The investment of digital signage often brings about the question: “What will the ROI be?” or “Will there be any profits?” New investors of this technology are concerned about whether or not there will be any returns – and of course, there is good reason to be concerned with such a large investment.
Manufacturers of digital signage however, emphasize that, along with the focus on ROI, end users should give equal importance to return-on-objective. This could be explained better as follows:
- What is the overall objective in terms of the digital signage investment?
- How would the end user want to measure the objective?
- Is it used simply for sales increment?
- Or are they looking at enhancing overall customer satisfaction and experience?
A discussion was held with experts with regard to ROI, ROO and how end users can obtain a guarantee that their investment will “make money” in return.
Beginning with the most common/obvious question –
How can an investor know that he/she will make money from the digital signage investment?
It is important to understand the customer demographics and what kind of messaging or experiences will attract them. This is critical in driving conversion and achieving customer satisfaction. With the help of business intelligent platforms, firms can obtain insights to accurate message conversion rates which provides a wider visibility on the performance of content.
Investors must make sure their digital signage solution offers analytics such as gender, age, dwell time, traffic and message impressions. Such non-identifying data will help understand digital signage success much better. Also make use of intelligence platforms that process this information to suggest more relevant content and to trigger ads that will drive sales and conversion. This is the best way to observe how much returns are coming in from the investment. Test messaging is another important factor in determining what content and format is best in driving conversion. These platforms can also evaluate the effectiveness of a message because it relates to various promotion periods. As a result, firms can improve performance and ROI for future promotions.
Basically, business intelligence platforms do not require firms to do any guesswork on the part of understanding customer base, how they spend their time in the space of the company, what messaging types are most effective for conversion and customer experiences. All these answers are available on the platform, thereby making the job much easier for digital signage users.
Is it more important to focus on ROO or ROI?
ROI and ROO both go hand in hand and are two important things a business should focus on.
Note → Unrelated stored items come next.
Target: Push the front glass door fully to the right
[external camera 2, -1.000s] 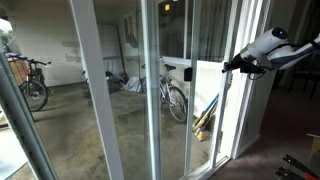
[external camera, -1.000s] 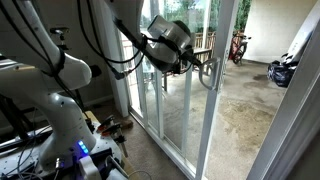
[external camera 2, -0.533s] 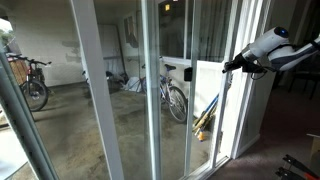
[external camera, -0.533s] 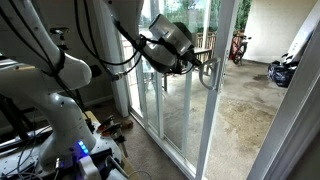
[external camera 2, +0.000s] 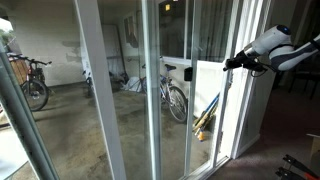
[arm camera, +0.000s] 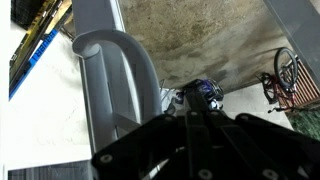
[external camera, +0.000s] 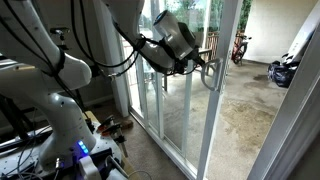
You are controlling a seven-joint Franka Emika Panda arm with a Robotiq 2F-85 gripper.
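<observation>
The front glass door (external camera: 222, 110) is a tall white-framed panel with a curved white loop handle (external camera: 211, 75) on its upright edge. My gripper (external camera: 197, 66) sits against that handle, on the room side of it, at about mid height. In an exterior view the gripper (external camera 2: 231, 63) touches the door's upright edge (external camera 2: 229, 125), with the arm reaching in from the right. In the wrist view the handle (arm camera: 118, 62) curves just beyond my dark fingers (arm camera: 190, 112), which look closed together and hold nothing.
Other white-framed glass panels (external camera 2: 98, 100) stand alongside without a handle. A white robot arm and base (external camera: 55, 75) with cables and clutter (external camera: 98, 150) fill the room side. Outside are bicycles (external camera 2: 176, 98) (external camera 2: 31, 85), a red bike (external camera: 238, 45) and a scooter (external camera: 283, 70).
My gripper and the loop handle have shifted slightly sideways together along the door's track. The arm stays at the same height.
</observation>
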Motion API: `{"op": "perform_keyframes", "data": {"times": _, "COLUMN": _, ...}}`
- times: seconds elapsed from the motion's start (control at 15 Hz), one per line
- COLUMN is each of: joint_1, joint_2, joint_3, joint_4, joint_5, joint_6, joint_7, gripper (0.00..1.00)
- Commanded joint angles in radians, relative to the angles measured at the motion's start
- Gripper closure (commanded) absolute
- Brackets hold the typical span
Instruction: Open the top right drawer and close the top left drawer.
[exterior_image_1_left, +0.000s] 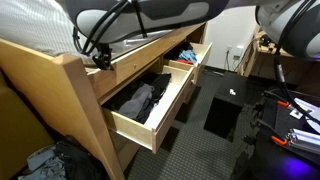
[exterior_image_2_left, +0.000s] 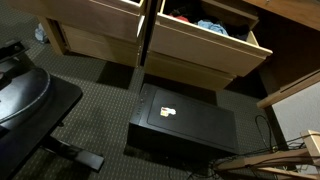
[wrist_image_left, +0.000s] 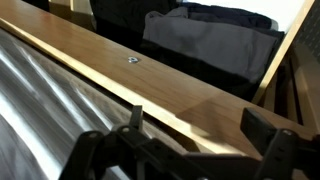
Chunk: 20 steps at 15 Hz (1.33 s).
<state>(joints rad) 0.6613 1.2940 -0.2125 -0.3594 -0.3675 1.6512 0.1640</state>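
Exterior view, along the pine frame: my hand (exterior_image_1_left: 98, 55) hangs at the top rail, above the near end of the top left drawer (exterior_image_1_left: 132, 128). That drawer stands pulled well out, with dark clothes (exterior_image_1_left: 140, 100) in it. Beyond it the top right drawer (exterior_image_1_left: 200, 57) is also pulled out, though less far. I cannot tell the hand's state from here.

Exterior view, from the front: the top right drawer (exterior_image_2_left: 200, 62) is out, with coloured clothes (exterior_image_2_left: 205, 25) showing inside. The top left drawer (exterior_image_2_left: 100, 40) is just beside it. A black box (exterior_image_2_left: 180, 120) sits on the floor below.

Wrist view: my hand (wrist_image_left: 198, 125) is released, its fingers (wrist_image_left: 135, 118) spread and grasping nothing, over the pine rail (wrist_image_left: 150, 80). Past the rail lies the top left drawer (wrist_image_left: 275, 50), with grey and black clothes (wrist_image_left: 210, 40) in it.
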Motion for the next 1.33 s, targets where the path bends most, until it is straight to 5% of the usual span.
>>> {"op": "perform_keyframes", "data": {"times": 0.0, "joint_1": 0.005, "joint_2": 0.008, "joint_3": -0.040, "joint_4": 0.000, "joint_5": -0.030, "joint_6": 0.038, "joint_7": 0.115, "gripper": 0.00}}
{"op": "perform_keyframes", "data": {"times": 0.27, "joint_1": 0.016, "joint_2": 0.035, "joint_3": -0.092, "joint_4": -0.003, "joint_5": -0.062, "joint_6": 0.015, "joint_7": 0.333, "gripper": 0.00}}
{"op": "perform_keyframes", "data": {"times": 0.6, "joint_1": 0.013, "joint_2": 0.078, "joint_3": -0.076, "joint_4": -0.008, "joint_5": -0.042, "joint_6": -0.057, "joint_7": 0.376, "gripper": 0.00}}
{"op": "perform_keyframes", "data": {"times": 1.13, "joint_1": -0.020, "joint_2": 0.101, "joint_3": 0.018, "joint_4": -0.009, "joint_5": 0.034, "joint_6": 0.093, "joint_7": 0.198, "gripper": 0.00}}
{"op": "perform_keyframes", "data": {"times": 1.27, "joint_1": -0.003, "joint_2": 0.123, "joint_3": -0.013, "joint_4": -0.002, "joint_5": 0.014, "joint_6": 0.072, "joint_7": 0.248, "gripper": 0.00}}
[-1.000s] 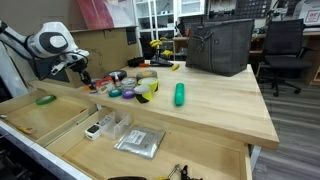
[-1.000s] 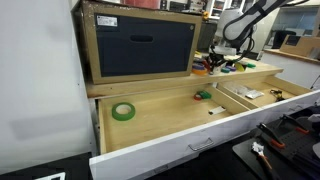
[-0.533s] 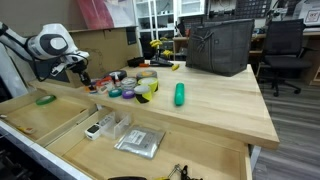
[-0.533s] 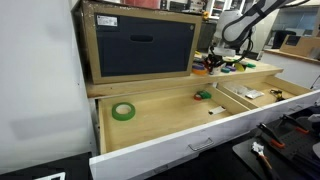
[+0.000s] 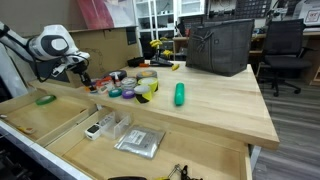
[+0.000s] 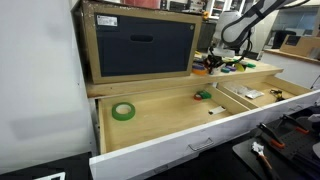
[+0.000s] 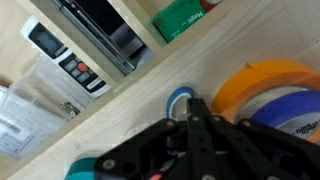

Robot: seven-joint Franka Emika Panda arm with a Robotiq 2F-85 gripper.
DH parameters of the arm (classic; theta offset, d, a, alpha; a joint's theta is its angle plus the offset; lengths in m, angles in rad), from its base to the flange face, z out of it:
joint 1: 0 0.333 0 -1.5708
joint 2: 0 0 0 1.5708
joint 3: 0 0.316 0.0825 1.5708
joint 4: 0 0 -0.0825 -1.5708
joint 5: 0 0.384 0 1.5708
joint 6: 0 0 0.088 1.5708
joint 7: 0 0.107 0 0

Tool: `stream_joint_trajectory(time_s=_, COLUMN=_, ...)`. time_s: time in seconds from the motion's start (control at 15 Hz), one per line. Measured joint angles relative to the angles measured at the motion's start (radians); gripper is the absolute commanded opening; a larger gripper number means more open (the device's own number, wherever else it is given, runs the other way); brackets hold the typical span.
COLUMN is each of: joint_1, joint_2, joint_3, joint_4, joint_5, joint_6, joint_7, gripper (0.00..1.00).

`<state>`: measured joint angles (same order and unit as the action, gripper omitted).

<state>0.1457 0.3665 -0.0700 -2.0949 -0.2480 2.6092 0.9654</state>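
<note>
In the wrist view my gripper (image 7: 193, 106) reaches in from the bottom, its black fingers pressed together with nothing visible between them. Its tip sits just beside a small blue ring of tape (image 7: 176, 100) lying on the wooden tabletop. An orange tape roll (image 7: 262, 78) and a blue roll (image 7: 300, 112) lie to the right of the fingers. In both exterior views the gripper (image 5: 82, 75) (image 6: 214, 58) hangs low over the table's edge, next to the cluster of tape rolls (image 5: 136, 88).
A green cylinder (image 5: 180, 94) and a dark bin (image 5: 220, 46) stand on the table. The open drawer (image 6: 170, 125) below holds a green tape roll (image 6: 123, 111), white remotes (image 7: 62, 56), a green block (image 7: 180, 18) and a plastic bag (image 5: 138, 142). A box with a dark front (image 6: 140, 45) stands behind the drawer.
</note>
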Motion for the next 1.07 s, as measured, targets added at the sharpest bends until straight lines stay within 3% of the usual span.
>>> stream_joint_trajectory(time_s=1.07, joint_1=-0.012, joint_2=0.000, joint_3=-0.005, joint_4=0.006, joint_5=0.062, joint_6=0.000, joint_7=-0.080, gripper=0.00)
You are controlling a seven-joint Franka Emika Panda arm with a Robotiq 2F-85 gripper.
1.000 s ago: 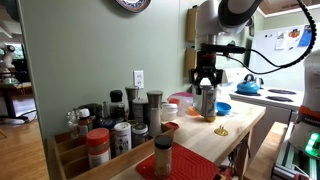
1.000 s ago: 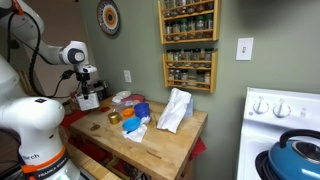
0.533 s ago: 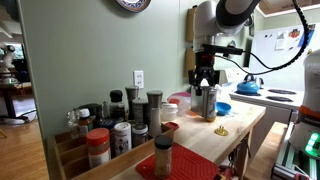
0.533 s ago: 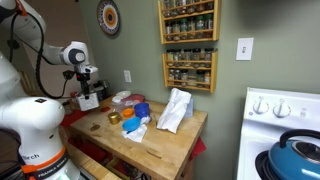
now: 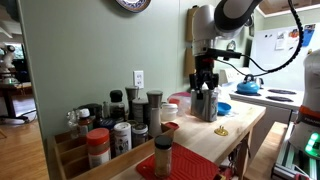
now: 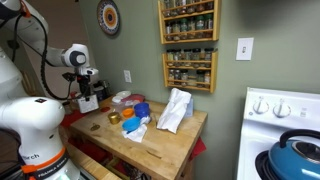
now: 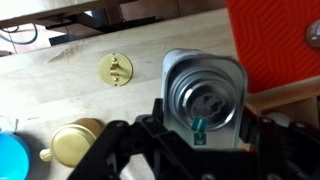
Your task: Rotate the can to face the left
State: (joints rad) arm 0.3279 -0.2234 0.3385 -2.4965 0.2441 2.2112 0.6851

The end goals of a digital signage campaign will determine which of these is more important. A big investment like this must drive sales and conversion for a business.
ROI can be measured through intelligence platforms: messaging impressions can be calculated against conversion rates and these can drive revenue streams for advertising. Returns on promotional activities can also be measured accordingly.
ROO is more important in providing different metrics such as brand building and other such business objectives that are not in direct relevance with revenue, yet have significant value in positively effecting the business.
Some important metrics that firms should keep measuring are conversion rates and message impressions. These two are essential in understanding ROO, ROI and ROE.
Are there any pitfalls to avoid when measuring ROI and ROO?
Before you try to measure success based on ROO or ROI, first have a clear understanding of what you are trying to achieve. ROI is a tangible metric that demonstrated monetary gain. ROO is not really measured from a monetary perspective but significantly impacts the product offering.
In both cases, business intelligence is the key to provide actionable insights such as customer behavior, buying patterns and demographics. A strong intelligence platform is essential in successfully deploying a digital signage campaign.